Exercise description: Count every line in the records below that contains the string "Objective". Report that number alone.

____ Source material

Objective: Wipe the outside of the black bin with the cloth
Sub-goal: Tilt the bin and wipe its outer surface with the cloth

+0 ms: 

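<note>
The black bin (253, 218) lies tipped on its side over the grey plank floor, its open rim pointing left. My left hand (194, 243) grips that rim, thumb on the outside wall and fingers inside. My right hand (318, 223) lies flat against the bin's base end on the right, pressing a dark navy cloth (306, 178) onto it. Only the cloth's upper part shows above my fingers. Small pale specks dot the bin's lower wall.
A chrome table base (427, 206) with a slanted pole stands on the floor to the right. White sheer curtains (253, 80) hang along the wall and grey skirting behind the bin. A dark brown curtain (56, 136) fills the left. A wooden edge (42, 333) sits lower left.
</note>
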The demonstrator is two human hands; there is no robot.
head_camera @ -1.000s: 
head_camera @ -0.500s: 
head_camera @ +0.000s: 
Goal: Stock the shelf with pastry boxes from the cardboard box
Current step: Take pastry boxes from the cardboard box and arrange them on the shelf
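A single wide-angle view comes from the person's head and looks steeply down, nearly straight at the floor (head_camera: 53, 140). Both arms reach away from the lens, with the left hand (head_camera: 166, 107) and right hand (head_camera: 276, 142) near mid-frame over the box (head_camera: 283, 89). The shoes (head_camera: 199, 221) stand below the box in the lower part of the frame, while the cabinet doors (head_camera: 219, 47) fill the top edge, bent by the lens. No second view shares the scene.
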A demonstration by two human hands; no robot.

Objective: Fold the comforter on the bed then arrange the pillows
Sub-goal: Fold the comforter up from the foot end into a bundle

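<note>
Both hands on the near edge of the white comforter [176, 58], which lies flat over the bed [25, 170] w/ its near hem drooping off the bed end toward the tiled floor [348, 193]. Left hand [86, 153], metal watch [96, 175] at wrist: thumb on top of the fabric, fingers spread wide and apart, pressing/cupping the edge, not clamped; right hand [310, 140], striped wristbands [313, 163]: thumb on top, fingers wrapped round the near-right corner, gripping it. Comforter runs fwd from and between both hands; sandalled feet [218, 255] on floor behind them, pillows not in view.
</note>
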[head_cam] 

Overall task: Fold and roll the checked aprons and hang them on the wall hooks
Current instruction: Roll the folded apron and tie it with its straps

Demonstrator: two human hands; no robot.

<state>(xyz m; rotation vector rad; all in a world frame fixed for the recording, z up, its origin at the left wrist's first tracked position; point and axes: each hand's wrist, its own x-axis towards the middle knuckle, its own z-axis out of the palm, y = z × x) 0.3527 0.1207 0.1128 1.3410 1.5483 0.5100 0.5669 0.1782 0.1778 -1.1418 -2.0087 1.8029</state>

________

Written answer: 2